Task instructions:
Keep only the lines of the material below that contain the word "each". Copy those lines.

· · · ·

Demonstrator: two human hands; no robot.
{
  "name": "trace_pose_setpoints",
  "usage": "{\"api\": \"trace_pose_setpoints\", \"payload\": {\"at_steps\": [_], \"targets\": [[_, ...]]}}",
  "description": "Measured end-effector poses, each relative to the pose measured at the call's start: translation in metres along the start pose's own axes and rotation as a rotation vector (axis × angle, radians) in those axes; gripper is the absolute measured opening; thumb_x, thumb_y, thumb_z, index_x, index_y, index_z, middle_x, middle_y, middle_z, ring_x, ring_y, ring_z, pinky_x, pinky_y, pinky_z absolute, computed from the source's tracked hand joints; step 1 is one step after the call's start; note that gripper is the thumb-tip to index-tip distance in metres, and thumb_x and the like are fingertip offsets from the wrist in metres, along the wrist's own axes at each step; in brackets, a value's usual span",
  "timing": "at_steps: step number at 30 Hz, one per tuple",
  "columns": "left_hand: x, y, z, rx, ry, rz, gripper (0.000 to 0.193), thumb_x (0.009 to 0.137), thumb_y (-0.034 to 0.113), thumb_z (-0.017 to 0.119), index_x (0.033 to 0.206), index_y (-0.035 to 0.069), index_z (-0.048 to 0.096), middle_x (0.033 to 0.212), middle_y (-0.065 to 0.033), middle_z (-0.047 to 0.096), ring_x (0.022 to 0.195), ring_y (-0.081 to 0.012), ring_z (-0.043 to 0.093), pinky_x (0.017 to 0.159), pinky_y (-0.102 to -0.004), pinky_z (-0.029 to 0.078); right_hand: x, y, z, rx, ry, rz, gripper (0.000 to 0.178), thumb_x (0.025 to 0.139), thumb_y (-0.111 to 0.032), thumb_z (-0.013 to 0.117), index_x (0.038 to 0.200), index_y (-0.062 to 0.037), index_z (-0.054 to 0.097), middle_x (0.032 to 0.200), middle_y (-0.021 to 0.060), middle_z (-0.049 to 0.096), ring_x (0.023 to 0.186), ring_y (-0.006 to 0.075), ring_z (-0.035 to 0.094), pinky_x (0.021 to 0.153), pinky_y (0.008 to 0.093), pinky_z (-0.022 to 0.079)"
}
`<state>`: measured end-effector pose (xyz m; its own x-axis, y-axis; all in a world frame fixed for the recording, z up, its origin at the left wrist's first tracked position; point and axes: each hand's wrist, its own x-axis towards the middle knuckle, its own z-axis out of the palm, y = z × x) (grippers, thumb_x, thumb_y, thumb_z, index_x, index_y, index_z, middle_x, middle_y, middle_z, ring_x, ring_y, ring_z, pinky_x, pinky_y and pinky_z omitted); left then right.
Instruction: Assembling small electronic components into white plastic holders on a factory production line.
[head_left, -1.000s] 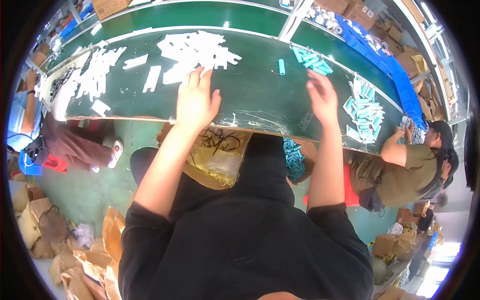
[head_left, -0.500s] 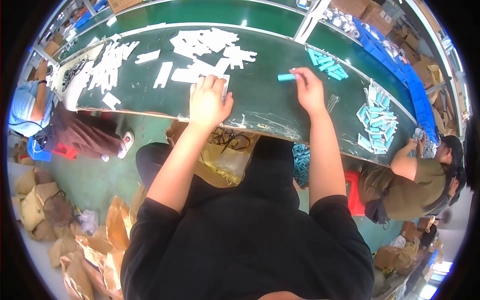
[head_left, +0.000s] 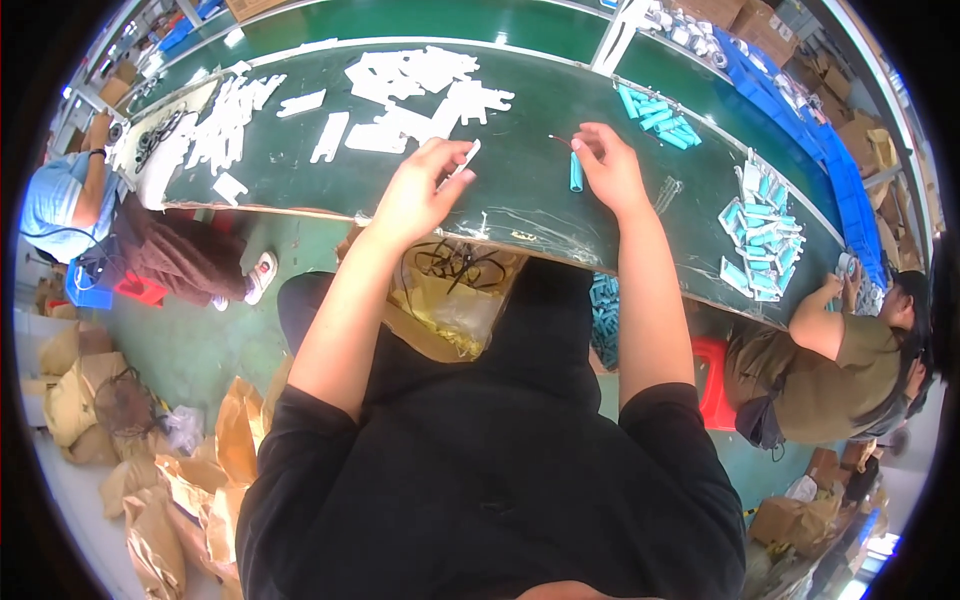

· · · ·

Response for this exercise:
  "description": "Measured end-effector poses, each relative to the pose measured at the call's start: translation in metres along the start pose's own axes and rotation as a rotation vector (axis × angle, radians) in those axes; gripper is the absolute measured opening; thumb_x, thumb_y, thumb_z, index_x, index_y, index_z, middle_x, middle_y, middle_z, ring_x, ring_y, ring_z, pinky_x, pinky_y, pinky_z absolute, computed from the source's tracked hand joints; step 1 is one step after the call's start; note that gripper is the thumb-tip to index-tip distance in metres, and thumb_x and the like are fingertip offsets from the wrist in metres, along the wrist's own axes at each step; in brackets, a value's usual span",
`<state>`: measured end-effector pose (xyz m; its own x-axis, y-axis; all in a world frame fixed for the recording, z up, its origin at the left wrist's first tracked position; point and axes: each hand's wrist, its own x-axis towards the middle knuckle, its own z-axis out of the palm, y = z × x) (grippers, thumb_x, thumb_y, thumb_z, index_x, index_y, index_z, middle_x, middle_y, middle_z, ring_x, ring_y, ring_z, pinky_x, pinky_y and pinky_z omitted); left then right.

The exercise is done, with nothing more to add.